In a previous article we explained why dressing well should matter to you.
Long story short, people who dress well are simply treated better than your average person. In fact, there are so many advantages to being well dressed that you would be a fool not look your best every day.
But dressing well doesn’t just affect the way others see you, it also affects the way you see yourself.
And this isn’t some hokey new age mumbo jumbo. This is real science. The phenomenon is called enclothed cognition and it describes the influence that clothes can have on your psychology.
I first came across this interesting phenomenon in the excellent book called You Are Now Less Dumb: How To Conquer Mob Mentality, How To Buy Happiness, and All the Others Ways to Outsmart Yourself.
The book introduced the concept of enclothed cognition thusly:
“The Misconception: Clothes as everyday objects are just fabrics for protection and decoration of the body.
The Truth: The clothes you wear change your behavior and can either add or subtract your mental abilities.”
Sounds crazy doesn’t it? Almost as if your clothes could give you superpowers. But as silly as it sounds according to science it is true.
For example, in one study subjects were divided into two groups with one group instructed to wear lab coats and the other group asked to remain in their street clothes. Both groups then worked on a Stroop test – an exam in which you must identify the colour ink used to print a word. For example, you would first read the words red, green, and blue printed in ink matching the colour’s name. You would then read the same words in ink that didn’t match. In this case the word blue might be written in green and the word red written in blue and so on.
The results of the study showed that the group wearing the lab coats made half as many mistakes when the colours didn’t match the words than the group wearing street clothes. In other words, the mere act of wearing a lab coat actually made people better at a test of attention and sharpness!
In an even more interesting study subjects were divided into three groups. The first group wore a white coat and were told it was the same coat that doctors wore. The second group also wore the same white coats but were told that they were painter’s smocks. The third group didn’t wear any coat but were presented with a coat described as a doctor’s coat and asked to write an essay on what thoughts such a coat brought to their minds. The three groups were then asked to look at sets of two photos side by side and identify four minor but difficult-to-spot differences between the images. The researchers then measured how long it took the subjects to spot the differences between the sets of photos.

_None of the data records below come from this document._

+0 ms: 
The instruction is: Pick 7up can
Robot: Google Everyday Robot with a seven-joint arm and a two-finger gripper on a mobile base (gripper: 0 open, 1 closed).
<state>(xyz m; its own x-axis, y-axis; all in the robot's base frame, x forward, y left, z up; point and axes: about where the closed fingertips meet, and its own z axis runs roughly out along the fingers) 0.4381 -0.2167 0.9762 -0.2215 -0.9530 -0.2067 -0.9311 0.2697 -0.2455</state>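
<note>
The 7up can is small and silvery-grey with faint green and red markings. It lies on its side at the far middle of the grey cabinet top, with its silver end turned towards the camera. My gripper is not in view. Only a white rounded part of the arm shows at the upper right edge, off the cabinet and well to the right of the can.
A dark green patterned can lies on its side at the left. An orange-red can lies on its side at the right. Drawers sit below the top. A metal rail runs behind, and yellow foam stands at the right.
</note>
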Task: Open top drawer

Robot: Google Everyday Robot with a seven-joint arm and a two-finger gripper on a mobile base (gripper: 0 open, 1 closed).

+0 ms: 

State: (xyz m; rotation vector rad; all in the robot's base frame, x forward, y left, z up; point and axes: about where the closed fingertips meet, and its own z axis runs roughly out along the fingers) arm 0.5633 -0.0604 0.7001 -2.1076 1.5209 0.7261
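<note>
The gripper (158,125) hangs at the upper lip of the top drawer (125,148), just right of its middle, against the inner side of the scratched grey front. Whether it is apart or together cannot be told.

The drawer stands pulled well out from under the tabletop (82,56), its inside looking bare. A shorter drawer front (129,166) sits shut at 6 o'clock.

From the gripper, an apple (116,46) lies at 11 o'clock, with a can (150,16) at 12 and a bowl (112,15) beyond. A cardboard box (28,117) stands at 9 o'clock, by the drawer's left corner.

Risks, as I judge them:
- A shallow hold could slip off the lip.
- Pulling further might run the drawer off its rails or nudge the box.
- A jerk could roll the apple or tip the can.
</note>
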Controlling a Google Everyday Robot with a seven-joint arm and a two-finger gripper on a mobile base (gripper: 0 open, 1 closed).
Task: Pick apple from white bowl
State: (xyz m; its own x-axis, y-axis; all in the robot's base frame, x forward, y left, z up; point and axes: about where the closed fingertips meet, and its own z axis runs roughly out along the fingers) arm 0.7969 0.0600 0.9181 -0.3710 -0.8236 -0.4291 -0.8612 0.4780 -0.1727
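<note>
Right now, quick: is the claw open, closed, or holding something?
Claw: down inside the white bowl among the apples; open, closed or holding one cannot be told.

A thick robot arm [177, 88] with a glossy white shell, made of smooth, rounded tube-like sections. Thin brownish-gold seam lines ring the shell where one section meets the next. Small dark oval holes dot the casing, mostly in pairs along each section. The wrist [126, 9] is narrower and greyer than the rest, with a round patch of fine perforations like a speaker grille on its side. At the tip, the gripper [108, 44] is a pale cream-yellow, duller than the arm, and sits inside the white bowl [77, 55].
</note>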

The results of the study showed that people who wore what they thought was a painter’s smock spotted the fewest differences in the photos while the people who wore what they believed was a doctor’s coat spotted the most differences. The people who did not wear a coat but were presented with a white coat which they were made to believe was a doctor’s coat spotted more differences than the painter’s smock group but fewer than the doctor’s coat group.
Now, does this mean that I think you should walk around wearing a labcoat or doctor’s coat all day long?
Of course not.
What the phenomenon of enclothed cognition reveals, however, is the importance that clothing has on our psychology. It’s just another reason why you should always dress for success.
Think about it this way, how would you feel if you left the house wearing dirty sneakers, ripped jeans, and a baggy hoody? Would you feel confident and self-assured? Probably not.
By adopting a costume of failure chances are you won’t ask for that promotion, you won’t try to close that important sale, and you definitely won’t ask that cute girl out on a date.
But how would you feel if you were wearing clothes that flattered your physique and complexion, expressed your personality, and were appropriate for the occasion? Probably like a million bucks I’d imagine.
And that’s the power that dressing well can have on your mind. You become a more confident and self-assured person. In a nutshell, a better version of you.
The phenomenon of enclothed cognition confirms what style aficionados have known all along: when you dress your best you can’t help but feel your best too.
Or as it is often refrained, “when you look good you feel good and when you feel good you get good results.”
The science is clear: dress your best each and every day. You can’t afford not to.